Bientôt les profits qu’on y feroit seroient regardés comme un patrimoine, que l’avarice étendroit à sa fantaisie. On feroit tomber les fermes [1], on réduiroit à rien les revenus publics. C’est par là que quelques États, sans avoir reçu d’échec qu’on puisse remarquer, tombent dans une foiblesse dont les voisins sont surpris, et qui étonne les citoyens même [2].

Il faut que les lois leur défendent aussi le commerce : des marchands si accrédités feroient toutes sortes de monopoles.
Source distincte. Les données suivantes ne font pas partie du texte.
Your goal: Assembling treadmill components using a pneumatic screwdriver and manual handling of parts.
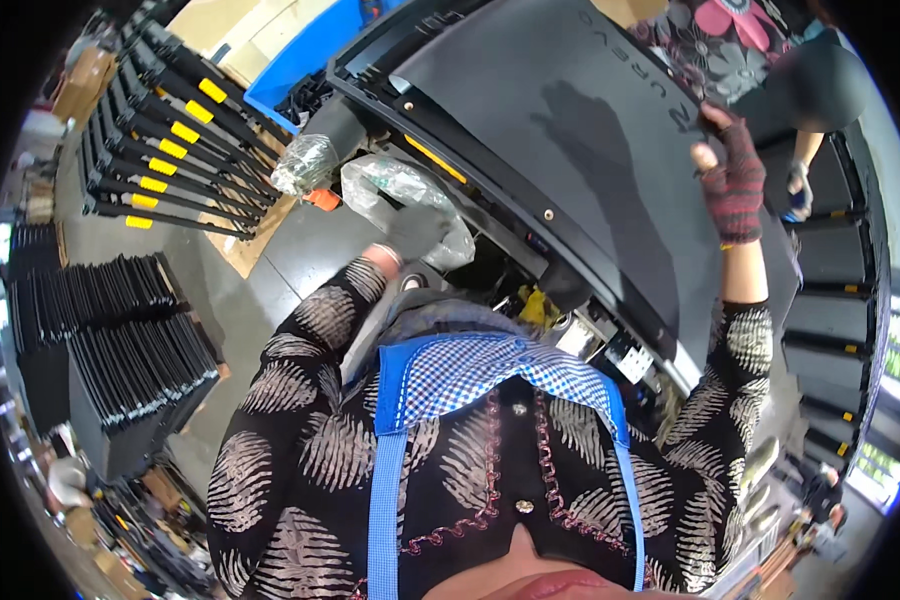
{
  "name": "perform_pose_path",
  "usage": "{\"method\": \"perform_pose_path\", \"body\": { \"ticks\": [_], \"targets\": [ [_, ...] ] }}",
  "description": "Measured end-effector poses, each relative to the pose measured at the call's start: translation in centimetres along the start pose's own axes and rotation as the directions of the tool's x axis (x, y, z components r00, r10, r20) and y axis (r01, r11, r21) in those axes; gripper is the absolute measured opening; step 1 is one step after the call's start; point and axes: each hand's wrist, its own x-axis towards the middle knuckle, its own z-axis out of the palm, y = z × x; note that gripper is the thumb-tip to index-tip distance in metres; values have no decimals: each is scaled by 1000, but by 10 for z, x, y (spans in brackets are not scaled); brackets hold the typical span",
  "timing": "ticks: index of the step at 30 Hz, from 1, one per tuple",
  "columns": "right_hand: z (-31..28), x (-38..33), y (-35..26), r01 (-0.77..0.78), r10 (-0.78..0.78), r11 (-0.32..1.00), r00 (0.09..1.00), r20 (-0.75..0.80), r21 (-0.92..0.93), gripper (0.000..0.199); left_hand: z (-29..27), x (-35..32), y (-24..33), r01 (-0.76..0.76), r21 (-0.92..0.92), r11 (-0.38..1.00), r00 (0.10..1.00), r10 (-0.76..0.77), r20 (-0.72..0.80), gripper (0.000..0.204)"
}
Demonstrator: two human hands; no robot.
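A large dark-grey board with a black frame (pixel 570 130), much like a treadmill deck, lies slantwise in front of me. My right hand (pixel 732 185), in a red-and-black striped glove with bare fingertips, rests on its right edge, thumb and fingers apart. Close to the board's left side is my left hand (pixel 417 233) in a dark-grey glove. It is over a crumpled clear plastic bag (pixel 450 240), and its fingers are too blurred to make out. An orange strip (pixel 435 160) and bolts show along the frame's near-left side.
Black frames with yellow labels (pixel 173 148) stand in a row at the left, above stacked dark panels (pixel 140 350). A plastic-wrapped roll (pixel 320 150) and a blue bin (pixel 290 65) are beyond my left hand. At the right, a co-worker's gloved hand (pixel 799 190) is near more dark panels (pixel 825 300).
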Motion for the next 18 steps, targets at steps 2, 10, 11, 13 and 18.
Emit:
{"method": "perform_pose_path", "body": {
  "ticks": [2,10,11,13,18],
  "targets": [
    [0,-36,-31,-33,33,999,999,7,-8,42,2,-5,-33,44,-87,995,989,-55,-136,30],
    [49,-192,-119,-442,511,854,812,-281,275,40,6,1,-50,98,217,971,980,-132,147,29],
    [57,-214,-123,-474,577,810,749,-326,345,36,19,4,-39,49,217,975,983,-86,160,28],
    [77,-245,-140,-512,656,752,647,-389,416,33,26,11,-35,-70,239,968,980,22,196,26],
    [107,-278,-189,-664,824,567,434,-365,489,27,77,30,-60,-307,276,911,934,233,271,22]
  ]
}}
Le commerce est la profession des gens égaux ; et, parmi les États despotiques, les plus misérables sont ceux où le prince est marchand.

Les lois de Venise [3] défendent aux nobles le commerce qui pourroit leur donner, même innocemment, des richesses exorbitantes.

Les lois doivent employer les moyens les plus efficaces pour que les nobles rendent justice au peuple. Si elles

  1. A. B. On baisseroit les fermes, etc.
  2. Est-ce une allusion à Venise ou à Gênes ?
  3. Amelot de la Houssaye, Du gouvernement de Venise, partie III. La loi Claudia défendoit aux sénateurs d’avoir en mer aucun vaisseau qui tint plus de quarante muids. Tite-Live, liv. XXI, c. LXIII. (M.)